Exercise requirements —
In the records that follow, find each line with the word "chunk" and copy it.

Dataset excerpts —
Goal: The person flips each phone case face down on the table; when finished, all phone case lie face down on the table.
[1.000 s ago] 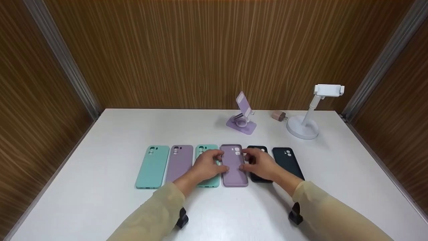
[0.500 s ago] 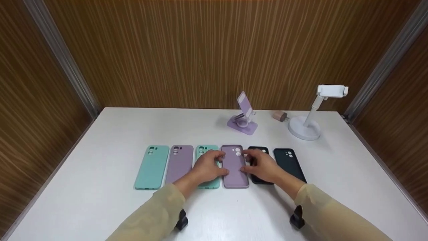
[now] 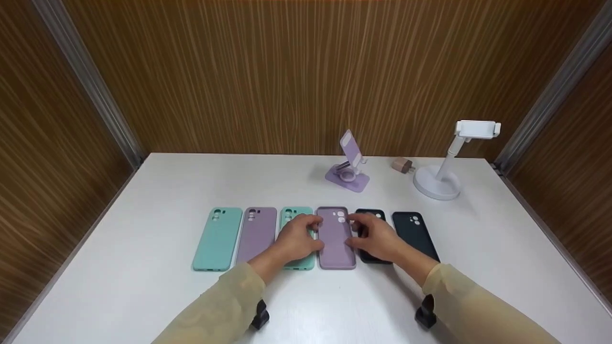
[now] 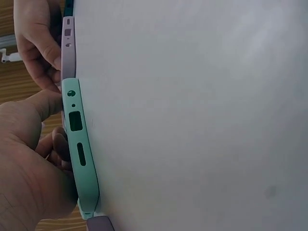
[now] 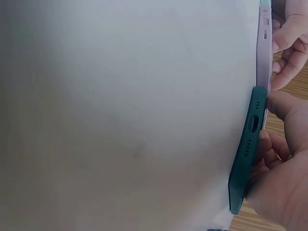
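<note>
A person's left hand (image 3: 295, 239) and right hand (image 3: 377, 235) flank a purple case (image 3: 335, 243) lying on a white tabletop (image 3: 167, 191), thumb and forefinger of each at its two long edges. Each grip is loosely curved and well parted, with nothing clasped; how firmly the tips meet the edges cannot be told. The purple case lies flat, raised rim up, camera holes at the far end, fourth from the left in a row of six. Just beside it, partly covered by the left hand, lies a green case (image 3: 303, 263); on the other side, a dark case (image 3: 375, 258) lies partly hidden beneath the right hand. Farther left are a second purple case (image 3: 257, 231) and an outer green case (image 3: 218, 239); farther right, an outer dark case (image 3: 415, 231). Beyond the row are a purple stand (image 3: 353, 150) with a tilted panel, a small brown charger (image 3: 401, 165) and a white stand (image 3: 437, 186) on a round base. Wood-grain panels (image 3: 239, 81) rise behind and on both sides. The sleeves (image 3: 224, 301) are tan.
</note>
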The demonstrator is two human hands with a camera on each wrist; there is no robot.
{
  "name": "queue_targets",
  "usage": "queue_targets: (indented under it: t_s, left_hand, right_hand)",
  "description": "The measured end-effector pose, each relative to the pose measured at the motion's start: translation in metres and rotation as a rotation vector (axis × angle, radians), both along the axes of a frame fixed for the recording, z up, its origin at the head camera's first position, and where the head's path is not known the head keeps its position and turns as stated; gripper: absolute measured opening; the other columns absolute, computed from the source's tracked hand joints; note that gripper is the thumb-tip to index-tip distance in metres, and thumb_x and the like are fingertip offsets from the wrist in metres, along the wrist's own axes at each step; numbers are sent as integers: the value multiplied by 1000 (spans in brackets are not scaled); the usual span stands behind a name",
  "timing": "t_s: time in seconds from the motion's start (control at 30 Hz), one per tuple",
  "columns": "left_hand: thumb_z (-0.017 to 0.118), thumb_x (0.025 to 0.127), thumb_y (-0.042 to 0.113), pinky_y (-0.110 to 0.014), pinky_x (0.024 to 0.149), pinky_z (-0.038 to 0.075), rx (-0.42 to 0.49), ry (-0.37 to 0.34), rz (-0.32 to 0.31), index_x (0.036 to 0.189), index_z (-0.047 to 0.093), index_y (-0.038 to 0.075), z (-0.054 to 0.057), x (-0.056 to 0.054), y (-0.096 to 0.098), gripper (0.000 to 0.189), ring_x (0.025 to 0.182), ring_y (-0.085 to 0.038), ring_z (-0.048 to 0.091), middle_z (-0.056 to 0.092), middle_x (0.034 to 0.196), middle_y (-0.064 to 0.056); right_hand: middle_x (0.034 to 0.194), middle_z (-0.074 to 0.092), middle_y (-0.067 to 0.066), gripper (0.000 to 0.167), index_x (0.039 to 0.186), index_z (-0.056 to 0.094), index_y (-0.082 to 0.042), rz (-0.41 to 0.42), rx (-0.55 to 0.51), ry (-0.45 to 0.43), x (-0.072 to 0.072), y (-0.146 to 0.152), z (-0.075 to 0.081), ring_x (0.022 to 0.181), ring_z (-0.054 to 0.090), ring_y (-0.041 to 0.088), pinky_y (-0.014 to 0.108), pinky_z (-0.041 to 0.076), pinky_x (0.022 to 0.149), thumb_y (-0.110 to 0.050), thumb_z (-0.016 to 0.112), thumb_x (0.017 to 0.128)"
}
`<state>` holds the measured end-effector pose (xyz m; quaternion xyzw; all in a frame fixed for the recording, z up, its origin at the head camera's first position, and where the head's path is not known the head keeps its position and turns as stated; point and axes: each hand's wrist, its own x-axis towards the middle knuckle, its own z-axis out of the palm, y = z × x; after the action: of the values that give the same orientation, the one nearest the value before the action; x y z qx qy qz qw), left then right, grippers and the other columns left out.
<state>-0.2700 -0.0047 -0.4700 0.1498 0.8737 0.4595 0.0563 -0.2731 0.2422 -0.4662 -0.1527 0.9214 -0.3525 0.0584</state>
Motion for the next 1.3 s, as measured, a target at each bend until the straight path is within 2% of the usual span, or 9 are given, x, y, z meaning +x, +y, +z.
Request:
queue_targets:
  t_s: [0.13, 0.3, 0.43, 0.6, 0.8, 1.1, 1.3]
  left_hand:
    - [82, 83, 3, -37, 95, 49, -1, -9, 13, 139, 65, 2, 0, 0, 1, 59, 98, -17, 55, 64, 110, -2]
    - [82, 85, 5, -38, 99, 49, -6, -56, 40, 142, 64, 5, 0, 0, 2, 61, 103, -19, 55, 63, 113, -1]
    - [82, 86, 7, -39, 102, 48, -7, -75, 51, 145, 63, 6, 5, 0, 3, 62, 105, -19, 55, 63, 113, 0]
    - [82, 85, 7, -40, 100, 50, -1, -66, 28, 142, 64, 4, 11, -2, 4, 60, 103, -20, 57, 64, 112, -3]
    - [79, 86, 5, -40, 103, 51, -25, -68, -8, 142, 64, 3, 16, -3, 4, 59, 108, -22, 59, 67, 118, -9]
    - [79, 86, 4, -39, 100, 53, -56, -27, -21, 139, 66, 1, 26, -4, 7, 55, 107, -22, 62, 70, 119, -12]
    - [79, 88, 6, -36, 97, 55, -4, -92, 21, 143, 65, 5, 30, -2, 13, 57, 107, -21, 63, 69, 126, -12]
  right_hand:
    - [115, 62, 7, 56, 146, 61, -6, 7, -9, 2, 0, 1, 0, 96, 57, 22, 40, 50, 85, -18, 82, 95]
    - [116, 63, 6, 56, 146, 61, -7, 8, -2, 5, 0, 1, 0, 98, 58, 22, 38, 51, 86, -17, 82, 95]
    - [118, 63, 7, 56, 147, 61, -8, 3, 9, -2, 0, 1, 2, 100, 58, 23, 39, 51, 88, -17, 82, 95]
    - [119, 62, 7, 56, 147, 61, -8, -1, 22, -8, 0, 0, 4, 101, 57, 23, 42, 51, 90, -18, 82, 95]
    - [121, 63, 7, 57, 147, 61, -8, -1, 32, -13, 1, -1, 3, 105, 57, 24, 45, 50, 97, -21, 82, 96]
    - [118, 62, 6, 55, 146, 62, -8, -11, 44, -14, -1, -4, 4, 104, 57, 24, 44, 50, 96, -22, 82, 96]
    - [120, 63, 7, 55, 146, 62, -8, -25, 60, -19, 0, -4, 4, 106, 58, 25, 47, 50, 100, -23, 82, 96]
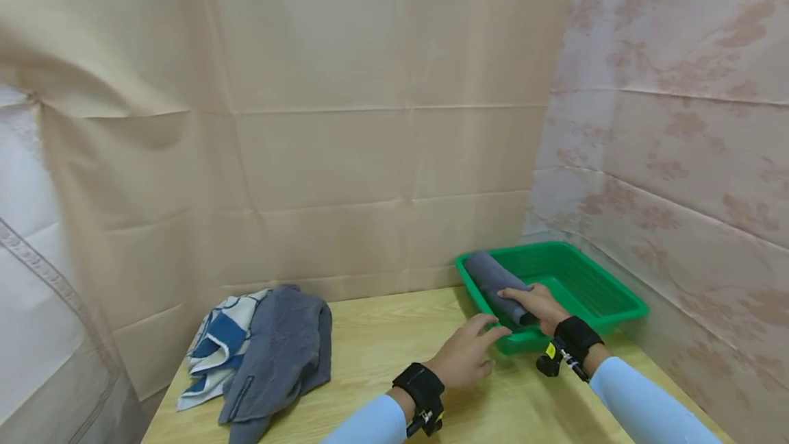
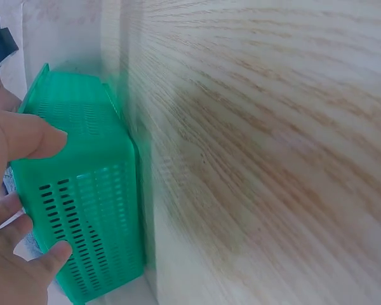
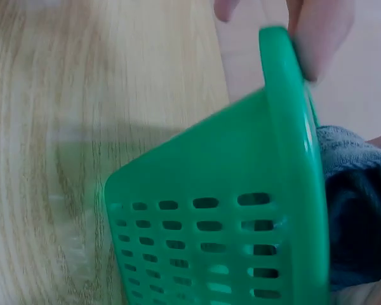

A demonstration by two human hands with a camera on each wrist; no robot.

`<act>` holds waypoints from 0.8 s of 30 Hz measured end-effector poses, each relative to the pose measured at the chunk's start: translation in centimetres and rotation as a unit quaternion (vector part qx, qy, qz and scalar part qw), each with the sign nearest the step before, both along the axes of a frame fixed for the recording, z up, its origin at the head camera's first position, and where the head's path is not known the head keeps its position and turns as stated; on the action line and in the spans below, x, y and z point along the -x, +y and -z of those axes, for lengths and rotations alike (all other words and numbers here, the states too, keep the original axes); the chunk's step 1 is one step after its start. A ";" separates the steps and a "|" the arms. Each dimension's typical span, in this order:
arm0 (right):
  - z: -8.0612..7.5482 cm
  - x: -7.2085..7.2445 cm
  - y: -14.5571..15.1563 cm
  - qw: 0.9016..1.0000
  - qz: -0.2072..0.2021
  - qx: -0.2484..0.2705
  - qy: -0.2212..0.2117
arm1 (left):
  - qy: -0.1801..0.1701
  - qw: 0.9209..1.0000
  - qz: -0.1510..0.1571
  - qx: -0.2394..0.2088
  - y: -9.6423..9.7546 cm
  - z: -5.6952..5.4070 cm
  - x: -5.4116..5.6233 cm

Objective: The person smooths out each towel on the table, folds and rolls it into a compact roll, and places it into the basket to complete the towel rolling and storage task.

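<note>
A rolled grey towel point(image 1: 493, 283) lies along the left side of a green plastic basket point(image 1: 600, 279). My right hand point(image 1: 542, 307) holds the near end of the roll, thumb across its top. In the right wrist view the open end of the rolled towel point(image 3: 355, 222) shows just past the basket's rim point(image 3: 298, 171), with parts of the hand on either side of it. My left hand point(image 1: 465, 355) is by the basket's near left corner, fingers apart and holding nothing. The left wrist view has its fingers in front of the slotted basket wall point(image 2: 92, 222); whether they touch it I cannot tell.
On the left of the wooden table point(image 1: 376, 334) lie a loose grey garment or cloth point(image 1: 286, 348) with a dark zip-like strip and a blue-and-white patterned cloth point(image 1: 222, 334). A beige curtain point(image 1: 370, 156) hangs behind, and a floral sheet point(image 1: 690, 156) borders the right side.
</note>
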State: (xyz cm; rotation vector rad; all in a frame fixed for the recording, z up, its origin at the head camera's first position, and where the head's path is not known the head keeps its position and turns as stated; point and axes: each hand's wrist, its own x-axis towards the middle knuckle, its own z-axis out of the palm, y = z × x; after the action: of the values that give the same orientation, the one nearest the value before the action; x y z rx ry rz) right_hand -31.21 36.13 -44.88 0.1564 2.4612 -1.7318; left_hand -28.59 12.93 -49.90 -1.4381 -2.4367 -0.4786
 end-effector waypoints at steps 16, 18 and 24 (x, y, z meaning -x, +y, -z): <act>0.7 1.6 0.3 0.997 -0.036 -0.012 -0.064 | -0.002 0.999 0.026 0.019 -0.3 -0.2 0.3; 0.7 1.7 0.5 0.996 -0.048 -0.043 -0.068 | 0.001 0.999 0.025 0.020 -0.3 -0.2 0.3; 0.8 1.9 0.7 0.993 -0.060 -0.043 -0.090 | 0.007 0.999 0.026 0.028 -0.4 -0.4 0.3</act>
State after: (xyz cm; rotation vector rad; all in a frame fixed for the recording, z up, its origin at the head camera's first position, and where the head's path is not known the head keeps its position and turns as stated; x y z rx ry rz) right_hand -33.07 36.88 -45.72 0.1619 2.3630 -1.4956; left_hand -28.86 12.51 -49.55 -1.5239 -2.4248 -0.4127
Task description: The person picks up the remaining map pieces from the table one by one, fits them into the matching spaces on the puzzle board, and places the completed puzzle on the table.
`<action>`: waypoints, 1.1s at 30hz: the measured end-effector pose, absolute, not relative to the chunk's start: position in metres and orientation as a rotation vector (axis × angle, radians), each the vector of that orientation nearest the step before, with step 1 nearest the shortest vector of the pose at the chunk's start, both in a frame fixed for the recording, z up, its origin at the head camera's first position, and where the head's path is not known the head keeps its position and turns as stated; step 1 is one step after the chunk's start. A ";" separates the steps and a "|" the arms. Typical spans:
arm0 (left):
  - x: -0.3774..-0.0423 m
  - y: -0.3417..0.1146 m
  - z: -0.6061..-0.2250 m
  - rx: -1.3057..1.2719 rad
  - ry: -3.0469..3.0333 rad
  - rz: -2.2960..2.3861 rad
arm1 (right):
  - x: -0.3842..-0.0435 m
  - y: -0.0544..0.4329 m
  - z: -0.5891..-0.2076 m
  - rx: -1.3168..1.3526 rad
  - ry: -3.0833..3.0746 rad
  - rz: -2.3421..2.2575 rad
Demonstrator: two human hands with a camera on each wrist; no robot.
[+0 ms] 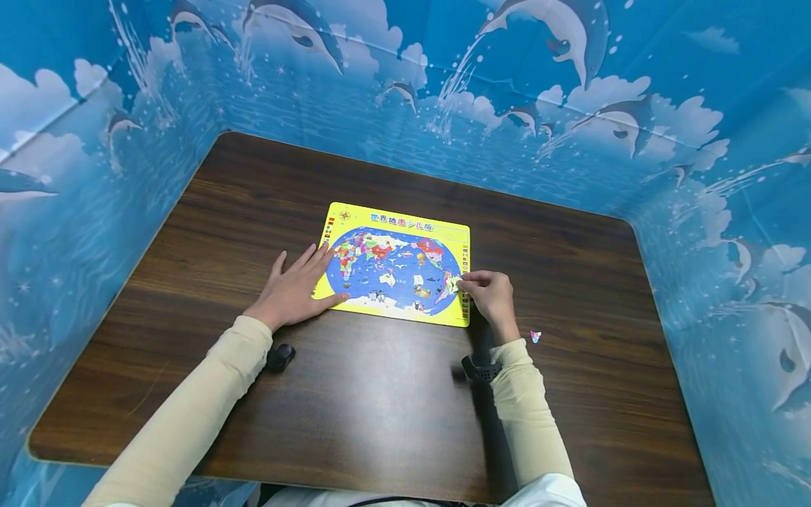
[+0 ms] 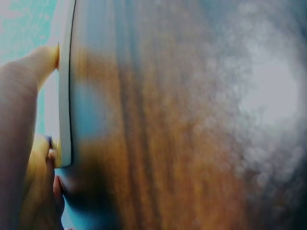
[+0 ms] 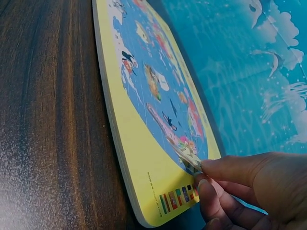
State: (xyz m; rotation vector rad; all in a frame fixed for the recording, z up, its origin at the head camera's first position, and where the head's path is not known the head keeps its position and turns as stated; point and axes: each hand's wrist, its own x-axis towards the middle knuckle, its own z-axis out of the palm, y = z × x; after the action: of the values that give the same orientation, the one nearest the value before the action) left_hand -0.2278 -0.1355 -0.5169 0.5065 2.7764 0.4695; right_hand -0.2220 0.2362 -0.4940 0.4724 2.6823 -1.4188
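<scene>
A world map puzzle board (image 1: 453,234) with a yellow border and a blue oval sea lies on the table. My left hand (image 1: 298,285) rests spread over its left edge, thumb along the lower border. In the left wrist view the thumb (image 2: 45,60) touches the board's edge (image 2: 65,110). At the right end of the map, my right hand (image 1: 491,296) pinches a small puzzle piece (image 3: 191,159) between thumb and fingertips. The piece is tilted right over the South America part, with its outer end hidden by the fingers.
A small pink and blue loose piece (image 1: 535,336) lies on the dark wooden table (image 1: 393,394), right of my right wrist. Black wrist devices (image 1: 481,369) sit at both wrists. A blue dolphin-print curtain (image 1: 355,105) surrounds the table's back and sides.
</scene>
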 end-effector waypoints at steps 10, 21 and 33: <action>-0.227 -0.135 -0.515 0.505 2.773 0.480 | -0.221 0.236 -0.494 0.457 2.693 -1.397; -0.228 -0.135 -0.516 0.508 2.777 0.470 | -0.220 0.233 -0.496 0.456 2.723 -1.360; -0.228 -0.135 -0.517 0.510 2.778 0.454 | -0.222 0.231 -0.500 0.430 2.776 -1.333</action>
State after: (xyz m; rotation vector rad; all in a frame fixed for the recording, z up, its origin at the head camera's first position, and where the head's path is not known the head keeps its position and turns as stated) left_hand -0.2284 -0.1348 -0.5173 0.5098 2.7779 0.4535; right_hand -0.2217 0.2306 -0.4998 0.4295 2.7760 -1.3329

Written answer —
`<act>` holds waypoints from 0.8 s of 30 Hz measured end-effector poses, each relative to the pose measured at the chunk's start: translation in centimetres and rotation as a unit quaternion (vector part qx, qy, qz and scalar part qw), each with the sign nearest the step before, both along the axes of a frame fixed for the recording, z up, its origin at the head camera's first position, and where the head's path is not known the head keeps its position and turns as stated; on the action line and in the spans below, x, y and z point along the -x, +y and -z of those axes, for lengths and rotations alike (all other words and numbers here, the states too, keep the original axes); the chunk's step 1 is one step after its start. A ";" separates the steps and a "|" the arms. Each dimension's typical span, in this order:
`<action>`: waypoints, 1.1s at 30hz: the measured end-effector pose, absolute, not relative to the chunk's start: position in metres and orientation as a rotation vector (axis × angle, radians), each the vector of that orientation nearest the step before, with step 1 nearest the shortest vector of the pose at the chunk's start, both in a frame fixed for the recording, z up, its origin at the head camera's first position, and where the head's path is not known the head keeps its position and turns as stated; step 1 is one step after the chunk's start. A ";" separates the steps and a "|" the arms. Typical spans:

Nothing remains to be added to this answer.